1. A nurse is preparing to give a tube feeding using a large syringe. What action should the nurse
implement before starting the infusion?
a. Roll the patient flat.
b. Check for a residual formula and return the residual to his or her stomach.
c. Place the end of the tube in water and check for bubbles.
d. Flush the tube.

ANS: B
Verifying tube placement by pulling up the residual formula is a standard of care for a tube
feeding.

DIF: Cognitive Level: Application REF: p. 708 OBJ: 4


TOP: Tube Feeding KEY: Nursing Process Step: Implementation
MSC: NCLEX: Safe, Effective Care Environment: Safety and Infection Control

2. After receiving a tube feeding, a nurse assesses the patient to be sweaty with abdominal
distention and diarrhea. What is the most likely cause of this response?
a. Expected reaction to the tube feeding
b. Dumping syndrome
c. Gastric reflux syndrome
d. Onset of gastroenteritis

ANS: B
Dumping syndrome is caused by infusing a tube feeding too fast or infusing a tube feeding
that is too rich a formula.

DIF: Cognitive Level: Application REF: p. 708 OBJ: 3


TOP: Dumping Syndrome KEY: Nursing Process Step: Assessment
MSC: NCLEX: Physiological Integrity: Physiological Adaptation

3. A nurse administers promethazine (Phenergan) for nausea. Which extra precautionary action
should the nurse implement because of the common side effect of antiemetic medications?
a. Check vital signs for erratic blood pressure.
b. Add a blanket to prevent chilling.
c. Provide extra water to combat thirst.
d. Put up side rails to prevent falls.

ANS: D
Most antiemetic medications cause drowsiness because of their effects on the central nervous
system, resulting in dizziness and confusion.

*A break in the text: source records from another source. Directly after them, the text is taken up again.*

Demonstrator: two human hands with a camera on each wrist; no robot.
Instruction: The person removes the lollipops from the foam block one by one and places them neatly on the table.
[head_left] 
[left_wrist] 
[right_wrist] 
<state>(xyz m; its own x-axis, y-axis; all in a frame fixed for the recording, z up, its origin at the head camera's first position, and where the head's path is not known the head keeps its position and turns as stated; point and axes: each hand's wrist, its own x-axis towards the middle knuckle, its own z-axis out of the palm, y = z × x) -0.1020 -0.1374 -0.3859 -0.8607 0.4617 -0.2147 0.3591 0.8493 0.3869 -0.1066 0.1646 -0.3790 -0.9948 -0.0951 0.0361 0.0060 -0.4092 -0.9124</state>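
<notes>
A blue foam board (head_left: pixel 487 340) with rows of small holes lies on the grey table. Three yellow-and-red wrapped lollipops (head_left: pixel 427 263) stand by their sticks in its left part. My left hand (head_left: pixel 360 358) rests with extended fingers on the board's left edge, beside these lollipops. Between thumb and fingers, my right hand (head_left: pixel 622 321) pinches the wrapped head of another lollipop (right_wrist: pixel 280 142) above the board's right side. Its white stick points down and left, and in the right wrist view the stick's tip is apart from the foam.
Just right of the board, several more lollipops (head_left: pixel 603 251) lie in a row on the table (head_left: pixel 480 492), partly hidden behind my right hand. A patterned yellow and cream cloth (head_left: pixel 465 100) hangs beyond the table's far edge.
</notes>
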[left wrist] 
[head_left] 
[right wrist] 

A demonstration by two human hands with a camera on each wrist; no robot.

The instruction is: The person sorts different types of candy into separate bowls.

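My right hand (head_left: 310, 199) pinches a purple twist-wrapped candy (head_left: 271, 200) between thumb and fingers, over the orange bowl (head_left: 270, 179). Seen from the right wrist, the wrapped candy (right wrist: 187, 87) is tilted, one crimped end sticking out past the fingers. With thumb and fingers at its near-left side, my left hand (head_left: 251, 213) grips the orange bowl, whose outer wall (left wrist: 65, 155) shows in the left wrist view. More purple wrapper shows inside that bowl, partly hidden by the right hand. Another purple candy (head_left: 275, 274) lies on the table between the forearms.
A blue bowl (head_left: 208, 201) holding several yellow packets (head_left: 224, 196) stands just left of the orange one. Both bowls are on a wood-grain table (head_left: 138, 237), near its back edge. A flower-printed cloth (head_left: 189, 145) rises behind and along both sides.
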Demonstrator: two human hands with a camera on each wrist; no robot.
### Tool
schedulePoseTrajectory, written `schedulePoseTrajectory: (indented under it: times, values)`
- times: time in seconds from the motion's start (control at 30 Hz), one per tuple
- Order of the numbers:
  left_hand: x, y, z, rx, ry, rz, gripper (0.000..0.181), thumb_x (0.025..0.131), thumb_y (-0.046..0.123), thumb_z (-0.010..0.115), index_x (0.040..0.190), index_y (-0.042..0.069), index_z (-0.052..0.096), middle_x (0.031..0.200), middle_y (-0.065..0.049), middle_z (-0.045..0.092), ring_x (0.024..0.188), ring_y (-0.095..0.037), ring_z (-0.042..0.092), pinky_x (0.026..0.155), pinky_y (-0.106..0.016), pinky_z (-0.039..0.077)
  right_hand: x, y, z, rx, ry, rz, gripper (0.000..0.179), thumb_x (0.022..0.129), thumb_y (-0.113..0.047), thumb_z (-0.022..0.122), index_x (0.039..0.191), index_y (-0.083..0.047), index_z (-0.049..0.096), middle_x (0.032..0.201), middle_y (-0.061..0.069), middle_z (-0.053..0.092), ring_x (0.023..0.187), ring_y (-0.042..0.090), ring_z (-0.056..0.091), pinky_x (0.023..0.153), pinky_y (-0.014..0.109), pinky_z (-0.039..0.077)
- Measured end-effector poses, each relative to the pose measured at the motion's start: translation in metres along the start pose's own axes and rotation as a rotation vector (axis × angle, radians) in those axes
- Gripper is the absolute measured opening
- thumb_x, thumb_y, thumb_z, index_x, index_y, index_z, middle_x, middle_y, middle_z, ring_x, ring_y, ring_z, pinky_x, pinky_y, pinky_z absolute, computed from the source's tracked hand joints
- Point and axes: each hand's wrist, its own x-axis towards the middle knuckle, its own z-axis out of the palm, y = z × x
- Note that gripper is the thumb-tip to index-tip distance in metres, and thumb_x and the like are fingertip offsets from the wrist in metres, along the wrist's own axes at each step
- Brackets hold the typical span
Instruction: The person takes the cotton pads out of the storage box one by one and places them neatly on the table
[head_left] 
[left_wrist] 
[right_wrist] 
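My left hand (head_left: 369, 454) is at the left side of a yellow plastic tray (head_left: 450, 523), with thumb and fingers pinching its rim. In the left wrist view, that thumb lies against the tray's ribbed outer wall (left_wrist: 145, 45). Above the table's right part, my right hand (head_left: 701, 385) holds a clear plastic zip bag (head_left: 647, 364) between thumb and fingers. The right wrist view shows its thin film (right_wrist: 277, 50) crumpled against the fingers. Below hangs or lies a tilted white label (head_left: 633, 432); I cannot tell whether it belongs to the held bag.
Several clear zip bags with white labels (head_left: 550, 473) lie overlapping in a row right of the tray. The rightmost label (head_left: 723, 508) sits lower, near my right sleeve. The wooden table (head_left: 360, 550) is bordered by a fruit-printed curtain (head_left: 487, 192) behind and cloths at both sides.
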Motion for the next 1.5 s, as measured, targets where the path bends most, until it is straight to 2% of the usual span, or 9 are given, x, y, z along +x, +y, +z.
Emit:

DIF: Cognitive Level: Application REF: p. 714 OBJ: 4


TOP: Antiemetic Therapy KEY: Nursing Process Step: Implementation
MSC: NCLEX: Physiological Integrity: Pharmacological Therapies
4. A patient complains about the placement of the total parenteral nutrition (TPN) line and asks
why it cannot be inserted in the arm. What fact regarding the placement of this line should the
nurse base a response on?
a. Arm would limit patient mobility.
b. Subclavian artery allows for ease in dressing the puncture site.
c. Arm prevents the use of large-bore cannulas.
d. Subclavian artery allows for rapid dilution.

ANS: D
The rich TPN solution is rapidly diluted in the larger vessel, preventing phlebitis.

DIF: Cognitive Level: Comprehension REF: p. 709 OBJ: 3


TOP: TPN KEY: Nursing Process Step: Implementation
MSC: NCLEX: Health Promotion and Maintenance: Prevention and Early Detection of Disease

5. A patient inquires if this newer type of gastric analysis is going to require passage of a
nasogastric tube. What is the nurse’s most accurate reply?
a. “Yes, but just for the instillation of the dye.”
b. “No. You take a dye orally, which will be excreted in the urine in approximately 2
hours.”
c. “Yes. You will take the dye orally, and then several gastric withdrawals through the
tube will show the dye.”
d. “Yes. Only one withdrawal will be made through the tube, which will be treated
with dye and read in approximately 2 hours.”
ANS: B
Dye is given orally, and if hydrochloric acid is present, the dye will be excreted in the urine in
approximately 2 hours. The older method of taking serial gastric samples every 15 minutes
through a nasogastric tube may still be used.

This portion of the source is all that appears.